## THE TASK
An exact transcription of the listing, without its images, is what the answer must contain.
──────── DATA SHOWN
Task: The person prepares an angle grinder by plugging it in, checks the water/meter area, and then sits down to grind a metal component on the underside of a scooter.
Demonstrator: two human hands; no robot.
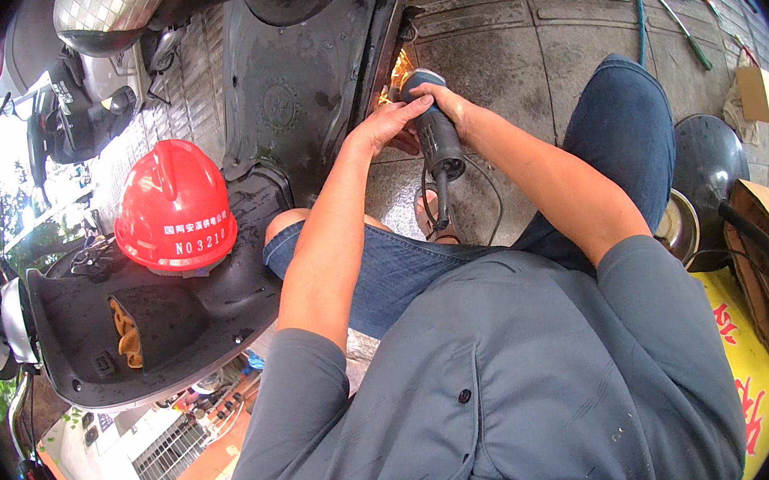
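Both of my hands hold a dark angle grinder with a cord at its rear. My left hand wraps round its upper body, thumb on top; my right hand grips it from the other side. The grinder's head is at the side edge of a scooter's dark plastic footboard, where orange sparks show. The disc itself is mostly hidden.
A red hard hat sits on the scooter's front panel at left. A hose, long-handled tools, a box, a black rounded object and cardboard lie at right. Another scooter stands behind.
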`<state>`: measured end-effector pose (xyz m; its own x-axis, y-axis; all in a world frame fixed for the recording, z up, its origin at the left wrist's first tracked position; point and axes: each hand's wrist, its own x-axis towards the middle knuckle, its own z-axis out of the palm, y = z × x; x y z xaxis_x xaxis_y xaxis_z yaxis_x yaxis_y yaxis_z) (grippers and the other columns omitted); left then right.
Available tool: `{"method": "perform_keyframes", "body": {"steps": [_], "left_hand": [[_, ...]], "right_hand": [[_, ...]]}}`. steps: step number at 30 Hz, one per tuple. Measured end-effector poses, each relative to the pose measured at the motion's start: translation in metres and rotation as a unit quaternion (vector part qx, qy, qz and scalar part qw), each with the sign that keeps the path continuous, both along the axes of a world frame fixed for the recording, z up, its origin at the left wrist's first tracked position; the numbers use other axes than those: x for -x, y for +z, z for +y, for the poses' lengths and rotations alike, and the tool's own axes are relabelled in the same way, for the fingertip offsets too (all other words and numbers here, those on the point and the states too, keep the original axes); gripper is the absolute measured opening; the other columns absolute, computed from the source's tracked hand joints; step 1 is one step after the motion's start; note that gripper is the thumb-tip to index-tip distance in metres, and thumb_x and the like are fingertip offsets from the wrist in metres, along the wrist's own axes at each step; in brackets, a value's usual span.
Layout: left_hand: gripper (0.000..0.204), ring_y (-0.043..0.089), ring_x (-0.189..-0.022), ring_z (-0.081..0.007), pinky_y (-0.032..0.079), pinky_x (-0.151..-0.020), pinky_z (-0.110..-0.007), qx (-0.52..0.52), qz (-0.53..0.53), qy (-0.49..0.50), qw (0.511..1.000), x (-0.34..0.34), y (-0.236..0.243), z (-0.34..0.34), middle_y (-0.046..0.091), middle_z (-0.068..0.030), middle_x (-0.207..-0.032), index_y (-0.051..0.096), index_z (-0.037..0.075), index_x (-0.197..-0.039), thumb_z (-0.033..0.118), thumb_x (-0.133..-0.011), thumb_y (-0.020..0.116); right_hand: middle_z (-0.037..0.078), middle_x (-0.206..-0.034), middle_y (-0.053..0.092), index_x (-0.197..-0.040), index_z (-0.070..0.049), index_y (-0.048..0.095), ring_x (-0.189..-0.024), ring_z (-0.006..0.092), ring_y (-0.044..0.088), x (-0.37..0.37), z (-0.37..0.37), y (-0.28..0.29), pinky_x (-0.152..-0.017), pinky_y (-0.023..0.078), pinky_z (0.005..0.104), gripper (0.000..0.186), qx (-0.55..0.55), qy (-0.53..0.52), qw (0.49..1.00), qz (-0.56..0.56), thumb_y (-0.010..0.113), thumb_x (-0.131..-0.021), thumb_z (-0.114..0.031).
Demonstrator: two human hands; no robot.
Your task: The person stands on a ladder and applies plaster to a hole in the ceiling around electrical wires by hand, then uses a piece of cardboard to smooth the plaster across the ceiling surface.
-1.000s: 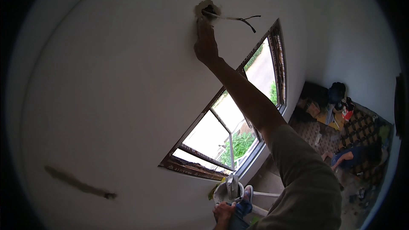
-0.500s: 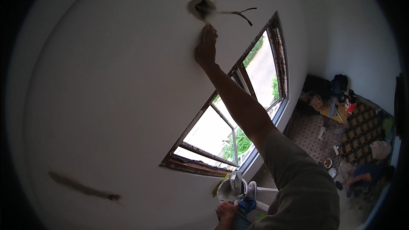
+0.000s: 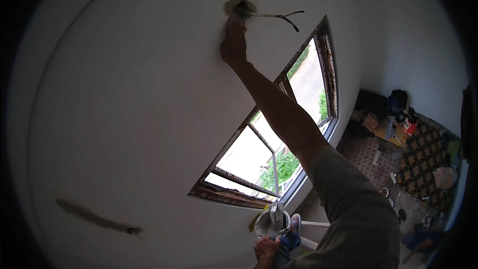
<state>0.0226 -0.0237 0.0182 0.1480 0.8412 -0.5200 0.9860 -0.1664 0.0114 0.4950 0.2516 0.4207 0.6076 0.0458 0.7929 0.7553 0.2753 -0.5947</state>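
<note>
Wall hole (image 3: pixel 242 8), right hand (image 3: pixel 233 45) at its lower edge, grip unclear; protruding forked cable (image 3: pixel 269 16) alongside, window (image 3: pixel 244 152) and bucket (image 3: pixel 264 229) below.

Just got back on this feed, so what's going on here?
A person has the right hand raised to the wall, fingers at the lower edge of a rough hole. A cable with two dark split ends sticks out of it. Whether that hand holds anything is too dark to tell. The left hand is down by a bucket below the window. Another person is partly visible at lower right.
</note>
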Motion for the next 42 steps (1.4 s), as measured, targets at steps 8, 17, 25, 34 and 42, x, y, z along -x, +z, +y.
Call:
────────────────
## OUTPUT FOR THIS EXERCISE
Task: The person prepares an angle grinder by plugging it in, checks the water/meter area, and then sits down to grind a metal component on the underside of a scooter.
Demonstrator: two human hands; no robot.
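Both of my hands hold a dark angle grinder with a cord at its rear. My left hand wraps round its upper body, thumb on top; my right hand grips it from the other side. The grinder's head is at the side edge of a scooter's dark plastic footboard, where orange sparks show. The disc itself is mostly hidden.
A red hard hat sits on the scooter's front panel at left. A hose, long-handled tools, a box, a black rounded object and cardboard lie at right. Another scooter stands behind.
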`<state>`: measured end-effector pose (xyz m; its own x-axis, y-axis; all in a world frame fixed for the recording, z up, its origin at the left wrist's first tracked position; point and axes: each hand's wrist, its own x-axis towards the middle knuckle, its own z-axis out of the palm, y = z × x; x y z xaxis_x xaxis_y xaxis_z yaxis_x yaxis_y yaxis_z) (grippers and the other columns omitted); left then right.
Available tool: `{"method": "perform_keyframes", "body": {"steps": [_], "left_hand": [[_, ...]], "right_hand": [[_, ...]]}}`. steps: step number at 30 Hz, one per tuple. Measured end-effector poses, each relative to the pose measured at the motion's start: translation in metres and rotation as a unit quaternion (vector part qx, qy, qz and scalar part qw), each with the sign that keeps the path continuous, both along the axes of a world frame fixed for the recording, z up, its origin at the left wrist's first tracked position; the numbers use other axes than those: x for -x, y for +z, z for +y, for the poses' lengths and rotations alike, and the tool's own axes are relabelled in the same way, for the fingertip offsets too (all other words and numbers here, those on the point and the states too, keep the original axes); gripper is the absolute measured opening; the other columns absolute, computed from the source's tracked hand joints; step 1 is one step after the motion's start; note that gripper is the thumb-tip to index-tip distance in metres, and thumb_x and the like are fingertip offsets from the wrist in metres, along the wrist's own axes at each step; in brackets, a value's usual span.
Layout: left_hand: gripper (0.000..0.204), ring_y (-0.043..0.089), ring_x (-0.189..-0.022), ring_z (-0.081..0.007), pinky_y (-0.032..0.079), pinky_x (-0.151..-0.020), pinky_z (-0.110..-0.007), qx (-0.52..0.52), qz (-0.53..0.53), qy (-0.49..0.50), qw (0.511..1.000), x (-0.34..0.34), y (-0.236..0.243), z (-0.34..0.34), middle_y (-0.046..0.091), middle_z (-0.068..0.030), middle_x (-0.207..-0.032), index_y (-0.051..0.096), index_z (-0.037..0.075), index_x (-0.197..-0.039), thumb_z (-0.033..0.118), thumb_x (-0.133..-0.011), thumb_y (-0.020..0.116); right_hand: middle_z (-0.037..0.078), middle_x (-0.206..-0.034), middle_y (-0.053..0.092), index_x (-0.197..-0.040), index_z (-0.070..0.049), index_y (-0.048..0.095), ring_x (-0.189..-0.024), ring_z (-0.006..0.092), ring_y (-0.044..0.088), x (-0.37..0.37), z (-0.37..0.37), y (-0.28..0.29), pinky_x (-0.152..-0.017), pinky_y (-0.023..0.078), pinky_z (0.005..0.104), gripper (0.000..0.186), qx (-0.55..0.55), qy (-0.53..0.52), qw (0.49..1.00), qz (-0.56..0.56), thumb_y (-0.010..0.113), thumb_x (-0.131..-0.021), thumb_z (-0.114..0.031).
Demonstrator: two human hands; no robot.
Your task: The person stands on a ladder and applies plaster to a hole in the ceiling around electrical wires by hand, then uses a piece of cardboard to smooth the plaster across the ceiling surface.
-1.000s: 
-0.500s: 
+0.000s: 
<state>0.0226 -0.0237 0.0182 0.1480 0.8412 -0.5200 0.9860 -0.1664 0.0114 0.4950 0.2516 0.4207 0.6076 0.0458 0.7929 0.7553 0.2753 -0.5947</state>
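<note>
Wall hole (image 3: pixel 242 8), right hand (image 3: pixel 233 45) at its lower edge, grip unclear; protruding forked cable (image 3: pixel 269 16) alongside, window (image 3: pixel 244 152) and bucket (image 3: pixel 264 229) below.

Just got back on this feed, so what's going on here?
A person has the right hand raised to the wall, fingers at the lower edge of a rough hole. A cable with two dark split ends sticks out of it. Whether that hand holds anything is too dark to tell. The left hand is down by a bucket below the window. Another person is partly visible at lower right.
</note>
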Motion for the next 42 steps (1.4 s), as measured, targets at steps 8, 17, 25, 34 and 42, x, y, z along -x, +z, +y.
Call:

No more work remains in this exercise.